### Exercise instructions
The following data has a line with "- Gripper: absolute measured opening" and a line with "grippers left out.". Write out exactly those lines and all the lines between them.

### Material provided
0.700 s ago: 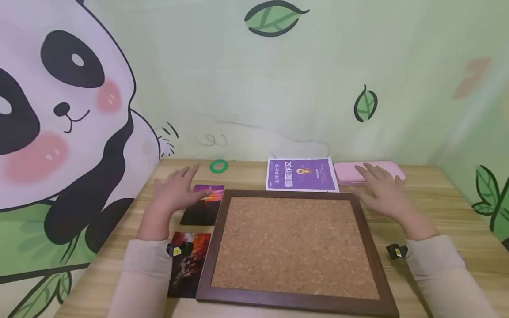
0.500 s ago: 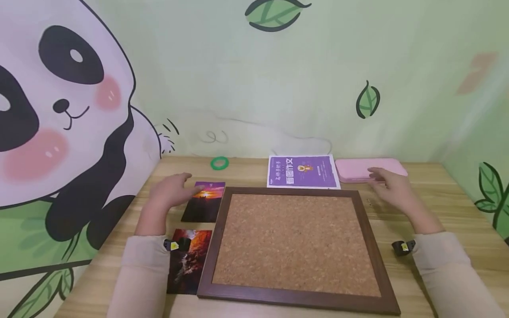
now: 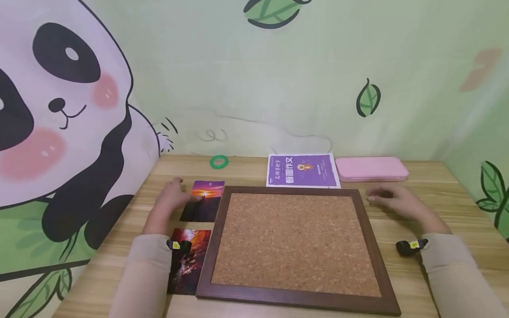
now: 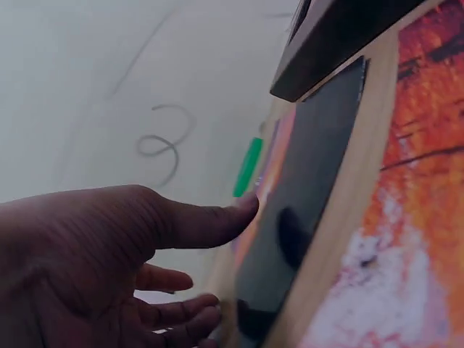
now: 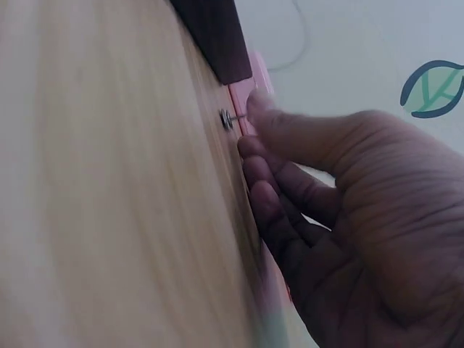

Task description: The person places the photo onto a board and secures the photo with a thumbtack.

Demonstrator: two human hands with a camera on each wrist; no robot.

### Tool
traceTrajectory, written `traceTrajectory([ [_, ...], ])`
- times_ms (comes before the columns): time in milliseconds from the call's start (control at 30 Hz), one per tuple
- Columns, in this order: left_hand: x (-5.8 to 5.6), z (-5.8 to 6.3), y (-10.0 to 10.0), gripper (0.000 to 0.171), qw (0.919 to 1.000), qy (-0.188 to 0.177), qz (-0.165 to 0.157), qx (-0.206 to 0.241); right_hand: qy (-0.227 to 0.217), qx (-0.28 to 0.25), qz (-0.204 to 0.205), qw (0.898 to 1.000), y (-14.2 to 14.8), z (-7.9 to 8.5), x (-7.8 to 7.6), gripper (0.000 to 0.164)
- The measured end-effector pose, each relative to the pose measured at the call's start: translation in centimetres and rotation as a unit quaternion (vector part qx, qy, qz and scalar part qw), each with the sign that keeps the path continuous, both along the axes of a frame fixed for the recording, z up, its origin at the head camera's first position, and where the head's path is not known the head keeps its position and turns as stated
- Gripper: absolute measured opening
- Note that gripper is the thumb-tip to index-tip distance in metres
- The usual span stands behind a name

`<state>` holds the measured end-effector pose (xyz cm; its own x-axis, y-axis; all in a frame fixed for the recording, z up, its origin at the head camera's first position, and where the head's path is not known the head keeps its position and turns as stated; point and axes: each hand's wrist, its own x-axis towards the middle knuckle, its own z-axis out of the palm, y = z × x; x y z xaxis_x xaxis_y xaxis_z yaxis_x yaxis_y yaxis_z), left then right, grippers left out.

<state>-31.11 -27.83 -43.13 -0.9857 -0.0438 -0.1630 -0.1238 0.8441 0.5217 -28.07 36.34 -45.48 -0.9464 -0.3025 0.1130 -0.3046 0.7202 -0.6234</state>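
Observation:
My left hand (image 3: pixel 172 196) is over the left edge of a sunset photo (image 3: pixel 207 198), its thumb extended across the picture; whether the thumb touches it I cannot tell. My right hand (image 3: pixel 391 198) is low over the table, right of the corkboard (image 3: pixel 294 243). In the right wrist view, a small metal thumbtack (image 5: pixel 226 119) is at the tabletop, its thin point toward the gap between thumb and index finger. Those fingertips look slightly apart around it. The brown-framed corkboard lies flat between the hands. Below the sunset photo is a second photo (image 3: pixel 191 260), reddish and dark, partly covered by the wrist camera.
Along the back of the table (image 3: pixel 445 203) are a green tape ring (image 3: pixel 219 162), a purple-covered booklet (image 3: pixel 304 171) and a pink case (image 3: pixel 371 168). Behind them rises a wall (image 3: pixel 254 88) painted with a panda and leaves.
My right hand has drawn back from over the pink case and lowered to the thumbtack, fingers bending in. The left hand has shifted slightly down beside the sunset photo.

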Motion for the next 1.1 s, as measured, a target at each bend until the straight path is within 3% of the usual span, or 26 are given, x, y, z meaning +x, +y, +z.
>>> traceTrajectory([
  [367,-1.1,-1.3,0.2,0.071,0.9985,0.008,-0.025,0.049,0.016,0.017,-0.025,0.999,-0.3,-0.5,-0.1,0.023],
  [533,-1.0,-1.5,0.5,0.067,0.9995,0.027,-0.004,0.019,0.018,0.012,-0.029,0.999,-0.5,-0.9,-0.3,0.02],
  [767,-0.8,-1.7,1.2,0.04,0.9986,0.052,0.01,0.0,0.035,0.012,-0.029,0.999,-0.6,-1.3,-0.4,0.009],
  [967,-0.4,-0.9,2.0,0.054,0.9959,0.064,0.027,-0.058,0.049,0.001,-0.062,0.997,-0.7,-1.4,-0.3,0.019],
  [1100,-0.4,-0.5,2.1,0.051,0.9967,0.062,0.018,-0.049,0.066,-0.02,-0.102,0.992,-0.5,-1.3,-0.2,0.026],
])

### Solution for this exercise
- Gripper: absolute measured opening
- Note that gripper is the thumb-tip to index-tip distance in metres
- The usual span stands behind a name

`<state>` holds the measured end-effector pose (xyz cm; its own x-axis, y-axis; all in a frame fixed for the recording, z up, its origin at the head camera's first position, and where the head's path is not known the head keeps its position and turns as stated; point and axes: each hand's wrist, its own x-axis towards the middle knuckle, its own z-axis out of the palm, y = z × x; x y z xaxis_x xaxis_y xaxis_z yaxis_x yaxis_y yaxis_z), left then right, grippers left out.

For this exercise, the answer is now complete.